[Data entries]
__________

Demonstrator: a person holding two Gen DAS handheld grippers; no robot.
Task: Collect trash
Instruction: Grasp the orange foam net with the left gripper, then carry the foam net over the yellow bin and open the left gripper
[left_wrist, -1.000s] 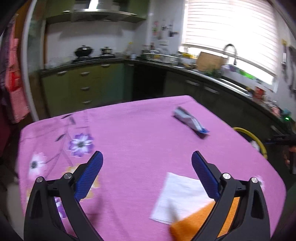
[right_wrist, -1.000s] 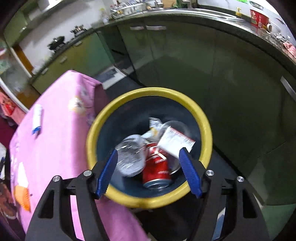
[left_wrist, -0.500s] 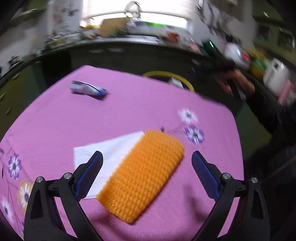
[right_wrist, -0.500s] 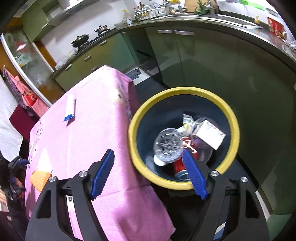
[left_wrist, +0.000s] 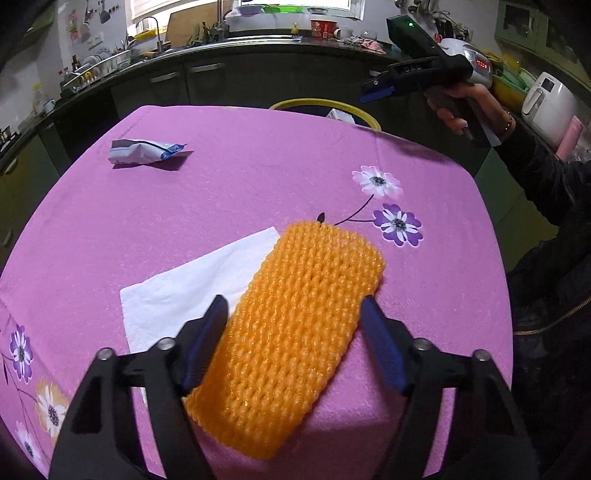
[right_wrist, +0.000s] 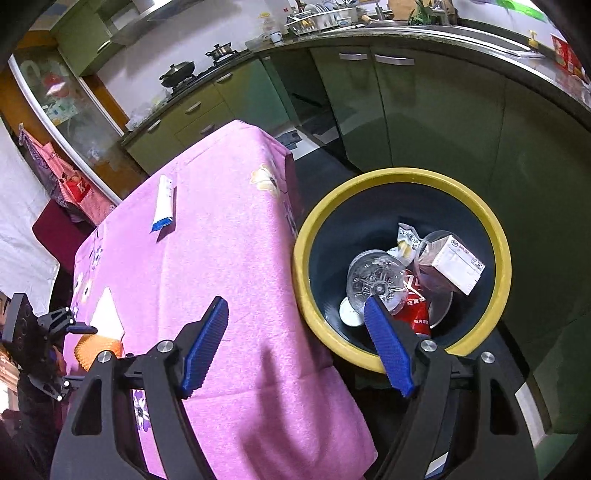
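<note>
An orange foam net lies on the pink tablecloth, partly over a white napkin. My left gripper is open, its fingers on either side of the net's near half. A white and blue wrapper lies at the far left of the table. My right gripper is open and empty, over the table's edge beside the yellow-rimmed bin. The bin holds a clear bottle, a red can and a white carton. The right gripper also shows in the left wrist view.
Dark green kitchen cabinets and a cluttered counter run behind the table and the bin. The bin's rim shows past the table's far edge. The person's arm is on the right.
My left gripper swung right from the table's far side and moved down around the orange net. My right gripper drew back from over the bin toward the table's edge.
</note>
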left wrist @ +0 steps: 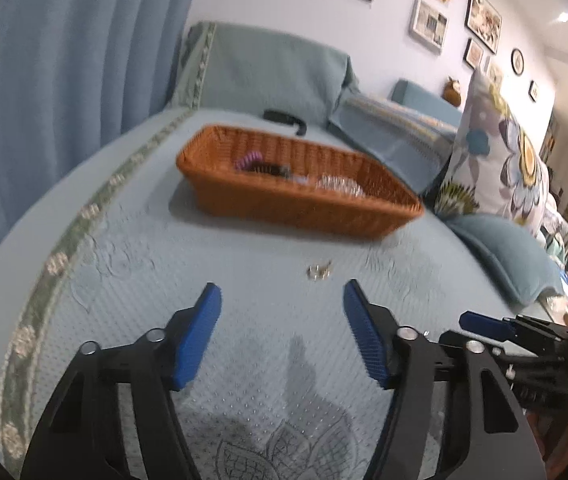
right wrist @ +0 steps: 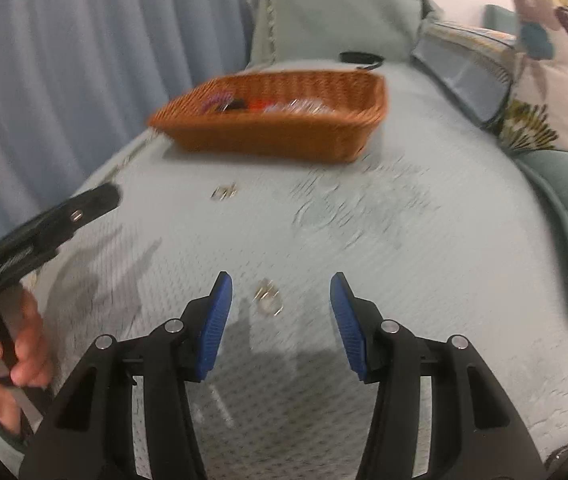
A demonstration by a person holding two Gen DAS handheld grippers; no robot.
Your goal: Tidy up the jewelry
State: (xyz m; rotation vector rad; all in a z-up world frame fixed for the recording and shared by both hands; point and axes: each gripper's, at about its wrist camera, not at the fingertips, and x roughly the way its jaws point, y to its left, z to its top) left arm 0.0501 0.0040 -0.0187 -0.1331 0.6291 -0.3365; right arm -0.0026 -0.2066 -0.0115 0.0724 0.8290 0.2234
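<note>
The pale blue-green quilted cloth cover (left wrist: 244,280) on the sofa is matt, its surface stitched into small raised dots and embossed flower outlines. The rectangular orange-brown woven wicker basket (left wrist: 284,200) has a ribbed, rough weave with a dull sheen. Two small pieces of silvery metal jewellery (right wrist: 268,298) and (left wrist: 319,271) glint on the cloth. The left gripper (left wrist: 282,292) and right gripper (right wrist: 282,284) have matt black plastic arms, shiny round metal pins, and blue pads (right wrist: 216,320) with a finely ridged, rubbery face. The blue curtain (left wrist: 64,60) is soft matt cloth in folds.
</note>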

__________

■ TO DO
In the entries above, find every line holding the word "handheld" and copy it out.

■ RESULT OF THIS EXERCISE
Demonstrator: a person holding two Gen DAS handheld grippers; no robot.
A demonstration by a person holding two Gen DAS handheld grippers; no robot.

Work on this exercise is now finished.